Respect de la vie privée d’une part, liberté d’expression de l’autre, c’est une dispute qui déborde largement de l’interprétation d’un contrat et dont l’issue aura des conséquences considérables. Ainsi que plusieurs organismes et personnalités l’ont fait ressortir avec vigueur depuis un an. Car si l’article 35 a prépondérance, si l’équilibre entre les deux droits, forcément divergents, est rompu, ce sera un précédent excessivement dangereux, estime par exemple la Fédération professionnelle des journalistes du Québec (FPJQ). Ce sera un obstacle majeur pour la liberté d’expression qui aura pour conséquence de bloquer l’accès à de l’information nettement publique. Cette inquiétante menace de censure et de secret opaque, plusieurs l’évoquent avec insistance. Sur la première ligne de feu, ils seront particulièrement gênés dans leurs recherches biographiques et historiques si le droit au secret l’emporte, au nom du Code civil, unique au Québec. Certains prétendent que les chartes des droits (canadienne et québécoise) facilitent par ailleurs la liberté d’expression et le droit à l’information. Mais ne sont-ils pas entravés s’il faut au préalable le consentement des personne en cause et, pire encore, de leurs héritiers?

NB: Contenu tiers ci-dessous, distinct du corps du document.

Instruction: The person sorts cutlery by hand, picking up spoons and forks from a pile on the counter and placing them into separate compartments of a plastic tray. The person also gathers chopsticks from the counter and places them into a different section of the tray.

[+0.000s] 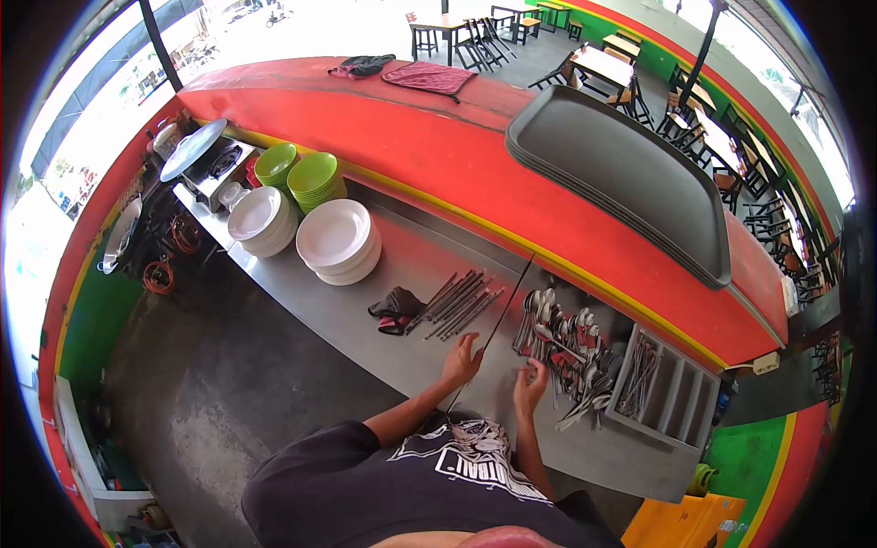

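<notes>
My left hand (463, 359) is over the metal counter (356, 315), just below a row of long, thin dark sticks (461, 306), possibly chopsticks. Its fingers are loosely bent and apart, with nothing visible in them. Beside the pile of spoons and forks (566, 352) is my right hand (530, 388), its fingers curled but with a gap to the thumb; I see nothing held. A crumpled black and red cloth (397, 309) lies left of the sticks. Right of the pile sits a grey cutlery tray (678, 402), with long thin utensils (641, 374) in its left compartment.
Stacked white plates (333, 235) and green bowls (315, 178) stand at the counter's left, near a stove (224, 173). Dark serving trays (621, 173) are stacked on the red ledge (411, 123) ahead, with a cloth (427, 79). Below right is a yellow box (681, 522).
</notes>
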A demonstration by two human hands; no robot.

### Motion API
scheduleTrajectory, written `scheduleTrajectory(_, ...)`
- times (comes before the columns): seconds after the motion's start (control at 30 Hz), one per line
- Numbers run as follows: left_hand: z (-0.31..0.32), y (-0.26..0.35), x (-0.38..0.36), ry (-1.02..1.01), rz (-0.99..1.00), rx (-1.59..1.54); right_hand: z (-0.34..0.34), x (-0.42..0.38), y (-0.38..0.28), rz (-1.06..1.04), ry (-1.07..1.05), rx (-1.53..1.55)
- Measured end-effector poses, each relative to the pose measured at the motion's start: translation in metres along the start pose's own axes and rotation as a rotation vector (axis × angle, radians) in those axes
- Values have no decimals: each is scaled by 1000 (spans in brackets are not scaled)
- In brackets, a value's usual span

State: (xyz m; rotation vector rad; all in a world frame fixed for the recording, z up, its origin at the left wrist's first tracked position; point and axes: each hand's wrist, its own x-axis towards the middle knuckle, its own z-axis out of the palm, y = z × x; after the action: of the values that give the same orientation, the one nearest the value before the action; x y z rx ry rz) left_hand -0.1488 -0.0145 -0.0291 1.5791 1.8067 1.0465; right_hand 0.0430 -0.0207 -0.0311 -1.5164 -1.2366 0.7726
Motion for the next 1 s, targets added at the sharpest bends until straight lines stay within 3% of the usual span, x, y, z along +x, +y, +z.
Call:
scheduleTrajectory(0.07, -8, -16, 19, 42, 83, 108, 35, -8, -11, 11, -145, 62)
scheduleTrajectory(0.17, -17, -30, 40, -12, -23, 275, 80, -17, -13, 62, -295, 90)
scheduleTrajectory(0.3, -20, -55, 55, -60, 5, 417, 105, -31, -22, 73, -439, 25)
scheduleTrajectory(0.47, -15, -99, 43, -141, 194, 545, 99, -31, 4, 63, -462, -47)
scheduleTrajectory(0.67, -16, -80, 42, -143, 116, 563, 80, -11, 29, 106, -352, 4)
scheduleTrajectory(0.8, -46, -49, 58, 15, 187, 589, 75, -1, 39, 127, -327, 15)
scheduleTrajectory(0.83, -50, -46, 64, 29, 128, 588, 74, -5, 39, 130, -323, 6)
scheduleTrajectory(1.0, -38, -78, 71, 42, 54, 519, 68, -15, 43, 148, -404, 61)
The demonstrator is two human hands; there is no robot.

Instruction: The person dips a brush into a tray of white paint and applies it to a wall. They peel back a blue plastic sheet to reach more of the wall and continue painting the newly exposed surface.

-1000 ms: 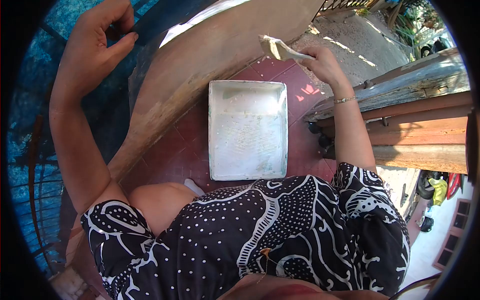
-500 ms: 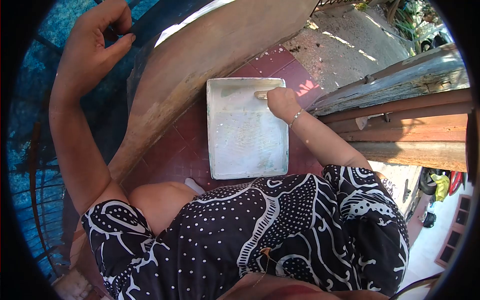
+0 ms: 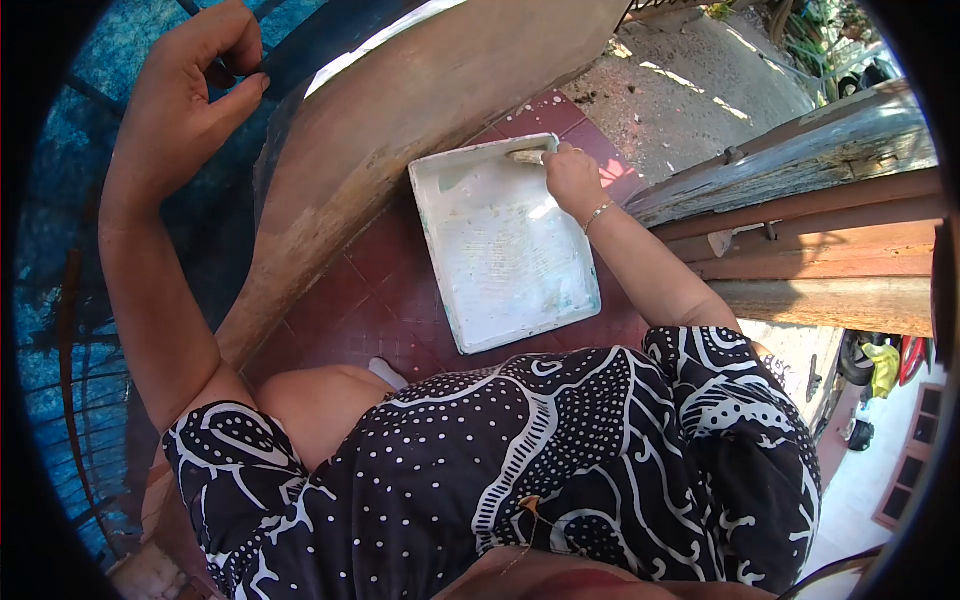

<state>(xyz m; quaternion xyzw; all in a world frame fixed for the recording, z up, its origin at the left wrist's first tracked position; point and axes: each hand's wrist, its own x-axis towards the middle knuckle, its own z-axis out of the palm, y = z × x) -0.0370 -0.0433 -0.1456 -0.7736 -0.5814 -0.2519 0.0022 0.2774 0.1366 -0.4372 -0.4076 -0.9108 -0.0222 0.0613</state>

Cet embâcle est en tout cas un précédent, dont on ne retrouve pas l’équivalent ailleurs au Canada; d’aucuns le jugent d’ailleurs inconstitutionnel et, quel que soit le jugement en première instance, l’affaire de P.-H. le Magnifique se rendra sûrement en Cour suprême. Qu’ont-ils de si terrible ces secrets et anecdotes d’un patriarche, né il y a 100 ans, pour que la famille veuille à tout prix les garder pour elle-même, sous scellés, à jamais? En saurons-nous un jour plus que ce Conrad Black en dit dans son Duplessis?
Pas plus que les frères Michaud, l’essayiste Turgeon ne veut abandonner. Sinon, fait-il valoir, cela voudra dire que l’histoire est la propriété privée des riches.

«Le souci louable de la protection de la vie privée ne doit pas mener à l’oubli des êtres eux-mêmes, écrivait Diane Baillargeon (Le Devoir, 17 décembre 1997)… Toute société, tout individu a besoin d’une mémoire pour vivre et pour avancer. L’amnésique est perdu. Toute société a l’impératif devoir de s’enrichir en se rappelant autant de ses personnages notoires que de l’ensemble de ses membres.»

Dans le même sens, les animateurs de l’Institut d’histoire de l’Amérique française écrivent: «Si l’énoncé de principe de l’article 35 du Code civil repose sur des motifs valables, il a par contre des incidences néfastes sur la recherche historique et, par conséquent, sur la qualité de la mémoire que veut s’octroyer la société qui s’est donné ce code juridique… Comment, en effet, dans un tel univers aseptisé par l’absolu du droit individuel, l’histoire pourra-t-elle être autre chose que complaisante ou muette? La liberté d’expression est manifestement en jeu. De quoi veut-on se souvenir?» Pas surprenant que la FTQ, le sénateur Jacques Hébert et V.-L.B. (Victor-Lévy Beaulieu) partent en guerre, ensemble. Le ministre de la Justice Serge Ménard devra, à l’évidence, s’en mêler.